- Data section
*** Begin section ***
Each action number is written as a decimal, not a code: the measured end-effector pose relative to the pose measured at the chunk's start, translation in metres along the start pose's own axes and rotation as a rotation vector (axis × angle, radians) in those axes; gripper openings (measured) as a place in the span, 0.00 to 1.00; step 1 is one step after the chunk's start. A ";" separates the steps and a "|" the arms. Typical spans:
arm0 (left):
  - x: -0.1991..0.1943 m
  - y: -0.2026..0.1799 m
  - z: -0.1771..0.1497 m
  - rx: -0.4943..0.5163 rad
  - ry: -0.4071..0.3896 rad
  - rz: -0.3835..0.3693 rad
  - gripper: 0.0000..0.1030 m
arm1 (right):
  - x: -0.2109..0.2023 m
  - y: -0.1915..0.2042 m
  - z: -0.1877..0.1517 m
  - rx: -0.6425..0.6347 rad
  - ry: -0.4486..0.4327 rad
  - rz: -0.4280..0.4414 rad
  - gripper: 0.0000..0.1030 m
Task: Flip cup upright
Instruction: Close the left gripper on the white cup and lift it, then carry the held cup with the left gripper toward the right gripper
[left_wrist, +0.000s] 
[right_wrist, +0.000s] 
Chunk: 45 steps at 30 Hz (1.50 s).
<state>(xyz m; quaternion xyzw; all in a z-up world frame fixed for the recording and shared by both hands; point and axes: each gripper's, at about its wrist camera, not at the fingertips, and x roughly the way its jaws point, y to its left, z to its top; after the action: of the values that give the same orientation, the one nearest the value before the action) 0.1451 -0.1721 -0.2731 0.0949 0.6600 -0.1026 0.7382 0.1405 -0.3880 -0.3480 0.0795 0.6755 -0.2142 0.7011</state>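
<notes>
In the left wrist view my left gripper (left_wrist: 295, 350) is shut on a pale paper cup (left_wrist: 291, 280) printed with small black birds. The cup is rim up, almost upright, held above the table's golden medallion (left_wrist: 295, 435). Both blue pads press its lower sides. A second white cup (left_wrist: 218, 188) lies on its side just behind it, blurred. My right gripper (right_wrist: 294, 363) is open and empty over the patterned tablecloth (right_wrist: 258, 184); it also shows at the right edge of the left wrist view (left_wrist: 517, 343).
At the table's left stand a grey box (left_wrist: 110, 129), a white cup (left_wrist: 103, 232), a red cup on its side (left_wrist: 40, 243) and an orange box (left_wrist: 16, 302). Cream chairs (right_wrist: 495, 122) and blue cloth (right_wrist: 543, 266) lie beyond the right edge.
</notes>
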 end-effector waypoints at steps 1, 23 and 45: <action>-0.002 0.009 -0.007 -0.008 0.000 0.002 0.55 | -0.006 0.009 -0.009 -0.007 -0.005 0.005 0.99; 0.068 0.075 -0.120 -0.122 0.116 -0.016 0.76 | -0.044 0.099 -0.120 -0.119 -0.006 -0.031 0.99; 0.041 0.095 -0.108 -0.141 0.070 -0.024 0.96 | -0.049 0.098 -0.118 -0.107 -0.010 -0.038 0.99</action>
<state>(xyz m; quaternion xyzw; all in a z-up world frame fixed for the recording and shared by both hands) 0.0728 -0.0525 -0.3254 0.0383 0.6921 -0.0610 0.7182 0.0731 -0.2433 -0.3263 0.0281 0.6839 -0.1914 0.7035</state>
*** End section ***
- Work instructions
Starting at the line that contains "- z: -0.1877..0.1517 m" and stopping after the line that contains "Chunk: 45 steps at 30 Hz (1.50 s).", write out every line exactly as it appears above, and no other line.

- Answer box
  - z: -0.1877..0.1517 m
  - rx: -0.6425..0.6347 rad
  - ry: -0.4486..0.4327 rad
  - rz: -0.4280..0.4414 rad
  - gripper: 0.0000..0.1030 m
Task: Flip cup upright
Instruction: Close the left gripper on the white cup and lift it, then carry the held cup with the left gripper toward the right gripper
[left_wrist, +0.000s] 
[right_wrist, +0.000s] 
Chunk: 45 steps at 30 Hz (1.50 s).

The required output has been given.